[EXERCISE] Please reproduce the entire listing, character for character.

[DATA BLOCK]
------
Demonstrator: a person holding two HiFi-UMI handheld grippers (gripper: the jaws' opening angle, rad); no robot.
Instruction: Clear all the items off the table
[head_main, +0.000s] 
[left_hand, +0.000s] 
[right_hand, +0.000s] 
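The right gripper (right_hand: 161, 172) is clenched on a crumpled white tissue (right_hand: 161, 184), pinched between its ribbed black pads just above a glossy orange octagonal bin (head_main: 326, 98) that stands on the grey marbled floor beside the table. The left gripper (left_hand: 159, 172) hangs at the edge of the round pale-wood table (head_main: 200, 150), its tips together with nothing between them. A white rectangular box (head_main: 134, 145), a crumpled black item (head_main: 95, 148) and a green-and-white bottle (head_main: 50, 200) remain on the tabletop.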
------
[RESPONSE]
Demonstrator: a person holding two HiFi-UMI handheld grippers (gripper: the jaws' opening angle, rad); no robot.
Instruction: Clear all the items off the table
[head_main, +0.000s] 
[left_hand, +0.000s] 
[right_hand, +0.000s] 
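The right gripper (right_hand: 161, 172) is clenched on a crumpled white tissue (right_hand: 161, 184), pinched between its ribbed black pads just above a glossy orange octagonal bin (head_main: 326, 98) that stands on the grey marbled floor beside the table. The left gripper (left_hand: 159, 172) hangs at the edge of the round pale-wood table (head_main: 200, 150), its tips together with nothing between them. A white rectangular box (head_main: 134, 145), a crumpled black item (head_main: 95, 148) and a green-and-white bottle (head_main: 50, 200) remain on the tabletop.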

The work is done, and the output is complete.